Augustine was refuting the heresy of Audianism, which did believe God had a body. It’s began in the 4th century and quickly died out by the 6th century. Also, it’s not as if Augustine’s doctrines are dogmatically accepted by the Church. Some of his views have even been declared heretical such as what he believed about the soul and the spirit which was Platonic. Though, Augustine himself was no heretic. If Augustine was alive today, I would love to have seen the great Saint rival off against Mormons. Mormonism would be destroyed in a heartbeat!
“One explanation likened the Trinity to water, steam, and ice, which are different formations of the same element. Another likened the Trinity to writing a book. The author starts with an idea, then the idea becomes incarnate when the writer converts the idea to words. Then when others read the words of the book, it has an effect on the reader. The Idea is the Father, the Word is the Son, and the Effect is the Holy Ghost.”
“It was hard to fathom a Deity of this nature, let alone love him. But even more significant, the great teaching of Paul that we are God’s literal offspring (Acts 17:28–29) is not even taught in traditional Christian theology.
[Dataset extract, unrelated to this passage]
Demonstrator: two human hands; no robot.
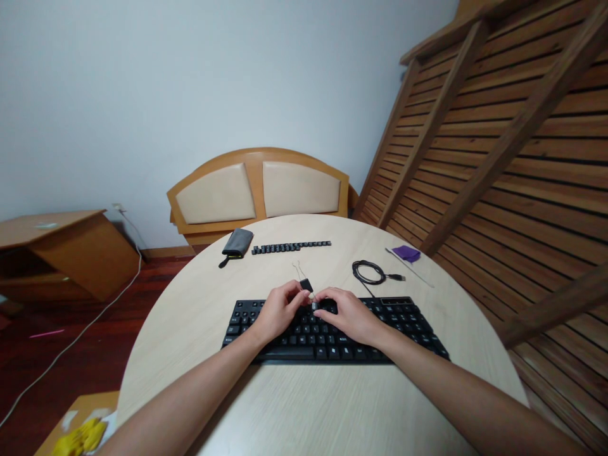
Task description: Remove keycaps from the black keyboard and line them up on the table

Unfortunately, because of this misunderstanding of God’s true nature, millions of our Heavenly Father’s children have failed to understand their true identity.”
It would be a mistake to take these words literally. In the same speech, Paul makes clear that God is a transcendent Being who “does not dwell in temples made with hands” (verse 24). He also states in this speech that God “made” us (verse 26), which is different from saying that God procreated us as his literal offspring. Mormons fail to take in account the context of this verse, the point in this verse is that God does not need to dwell in our temples, he does not need idols made of him, because he is God and he is transcendent beyond all things. If we are to take this verse literally, why not take it literally when Paul says we are all one body.
 
“In contrast to the preponderance of scriptural support for the physical body of the Lord, there is meager evidence in the Bible to support belief in a God who is a spirit essence. The most frequently cited passage is a conversation between Jesus and a Samaritan woman. The Samaritans had a corrupted form of Jewish and heathen worship. The Savior said to the woman:”
“Ye worship ye know not what: we know what we worship. …”
“But the hour cometh, and now is, when the true worshippers shall worship the Father in spirit and in truth: for the Father seeketh such to worship him.”
“God is a Spirit: and they that worship him must worship him in spirit and in truth.” (John 4:22–24; italics added.)
“By revelation, the Prophet Joseph Smith translated verse 24 to read ‘For unto such hath God promised his Spirit. And they who worship him, must worship in spirit and in truth.’ (JST, John 4:26.)”
HAHAHAHAHAHA! Lol, it baffles me how anyone can take Joseph Smith seriously. Of course, since I’m a Christian I do not accept Joseph Smith nor his explanation of the verse. You literally have no proof or evidence to refute this so you turn to Joseph Smith which no Christian takes seriousley. Lol! So, the rest is just mainly Mormon stuff to explain things to Mormons using the Book of Mormon which is something Christians don’t believe so I see no need to commentate of that.
 
Are you saying Christians believe matter is evil? Um… yeah I think you got the Gnostics, particularly the Docetism, mixed up with Christianity. LOL!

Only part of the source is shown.